Some stuff to remember....the 4218 has a un-plated bore with a plated piston. Never sand or hone those type of bores. The finish is important and is ruined by sanding. If it's scored it's trash. 

Wiggs is the man. Best looking work I've ever seen......not as fast as me, but pretty.


----------



## Tree Wacker (Nov 27, 2011)

Mastermind said:


> Some stuff to remember....the 4218 has a un-plated bore with a plated piston. Never sand or hone those type of bores. The finish is important and is ruined by sanding. If it's scored it's trash.
> 
> Wiggs is the man. Best looking work I've ever seen......not as fast as me, but pretty.



oh i c well i didn't know that but i do know about it now thanks mastermind i'll sure rember that for now on.


----------



## dom1971 (Aug 20, 2018)

Check out this on Aluminum transfer removal, this guy does custom work on new saws and he is very popular. , what do you guys think ?


----------



## hotshot (Aug 20, 2018)

He posted comment #35 in this thread about 7 years ago...that is Masterminds’ video & his method does work very well!


----------



## blsnelling (Aug 20, 2018)

I've never heard of this @Mastermind Worksaws guy.


----------



## dom1971 (Aug 20, 2018)

I am new to chainsaw repair but I cannot imagine a better method. Any thoughts ?


----------



## cus_deluxe (Aug 20, 2018)

blsnelling said:


> I've never heard of this @Mastermind Worksaws guy.


Sounds like a hack.


----------



## cus_deluxe (Aug 20, 2018)

dom1971 said:


> I am new to chainsaw repair but I cannot imagine a better method. Any thoughts ?

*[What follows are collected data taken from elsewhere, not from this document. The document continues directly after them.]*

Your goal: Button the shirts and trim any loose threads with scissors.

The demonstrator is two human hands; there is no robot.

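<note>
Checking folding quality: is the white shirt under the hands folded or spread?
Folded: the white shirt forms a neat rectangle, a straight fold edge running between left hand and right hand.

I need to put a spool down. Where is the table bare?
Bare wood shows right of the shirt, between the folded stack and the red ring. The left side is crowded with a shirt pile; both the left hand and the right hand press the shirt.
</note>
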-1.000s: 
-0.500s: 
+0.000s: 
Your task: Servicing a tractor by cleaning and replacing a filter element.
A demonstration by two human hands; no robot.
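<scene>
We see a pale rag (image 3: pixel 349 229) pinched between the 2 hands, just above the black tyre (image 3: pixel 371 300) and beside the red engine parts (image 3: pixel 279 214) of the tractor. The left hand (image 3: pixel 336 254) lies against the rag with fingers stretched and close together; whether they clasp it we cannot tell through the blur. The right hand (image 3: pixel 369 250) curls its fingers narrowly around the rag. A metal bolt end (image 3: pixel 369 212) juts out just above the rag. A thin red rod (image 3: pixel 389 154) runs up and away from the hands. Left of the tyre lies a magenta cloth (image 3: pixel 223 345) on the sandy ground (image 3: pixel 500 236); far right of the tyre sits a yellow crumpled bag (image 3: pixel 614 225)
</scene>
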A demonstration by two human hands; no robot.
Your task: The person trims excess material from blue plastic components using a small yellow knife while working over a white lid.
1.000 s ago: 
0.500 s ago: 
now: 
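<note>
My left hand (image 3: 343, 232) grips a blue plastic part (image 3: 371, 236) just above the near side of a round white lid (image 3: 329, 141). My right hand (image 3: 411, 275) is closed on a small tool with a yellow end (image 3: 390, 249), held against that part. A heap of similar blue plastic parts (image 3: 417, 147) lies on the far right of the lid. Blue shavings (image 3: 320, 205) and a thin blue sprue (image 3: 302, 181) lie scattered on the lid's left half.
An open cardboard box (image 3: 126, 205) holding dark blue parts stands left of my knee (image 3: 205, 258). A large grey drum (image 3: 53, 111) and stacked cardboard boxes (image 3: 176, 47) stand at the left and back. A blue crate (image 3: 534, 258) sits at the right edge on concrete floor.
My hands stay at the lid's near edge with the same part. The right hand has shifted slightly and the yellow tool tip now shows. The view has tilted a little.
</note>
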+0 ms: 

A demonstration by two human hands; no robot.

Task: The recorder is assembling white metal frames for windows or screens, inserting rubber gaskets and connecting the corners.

If theres real heavy aluminum transfer, i use muriatic acid until it quits bubbling. Then i use randys method. I start with 80 grit, then go to i think 160 or 180, finish at 320, using a little lune during the process.


----------



## Sepia (Aug 20, 2018)

cus_deluxe said:


> If theres real heavy aluminum transfer, i use muriatic acid until it quits bubbling. Then i use randys method. I start with 80 grit, then go to i think 160 or 180, finish at 320, using a little lune during the process.


What is this "lune" you speak of? We have loons up here in the great white north, but they are too big to stuff into a chainsaw cylinder. I think even a little loon would be troublesome to say the least


----------



## cus_deluxe (Aug 20, 2018)

CJ Brown said:


> What is this "lune" you speak of? We have loons up here in the great white north, but they are too big to stuff into a chainsaw cylinder. I think even a little loon would be troublesome to say the least


LOL, im usually pretty good at spell checking myself. Lube dammit haha.


----------



## Sepia (Aug 20, 2018)

Just havin a little fun


----------



## cus_deluxe (Aug 20, 2018)

Dont worry chris, i can take it haha


----------



## Sepia (Aug 20, 2018)

On topic... I have been using these lately and they work awesome in cylinders and many other places as well. I use them in a pencil type grinder. They would be great in a foredom or dremel as well.
https://www.ebay.com/p/40pcs-1-25mm...m=192620187984&_trksid=p2047675.c100005.m1851


----------



## Sepia (Aug 20, 2018)

I was so busy checking my spelling, I forgot to include my link up there 

Fixed.


----------



## Mastermind Worksaws (Sep 10, 2018)

Mastermind said:


> Some stuff to remember....the 4218 has a un-plated bore with a plated piston. Never sand or hone those type of bores. The finish is important and is ruined by sanding. If it's scored it's trash.
> 
> Wiggs is the man. Best looking work I've ever seen......not as fast as me, but pretty.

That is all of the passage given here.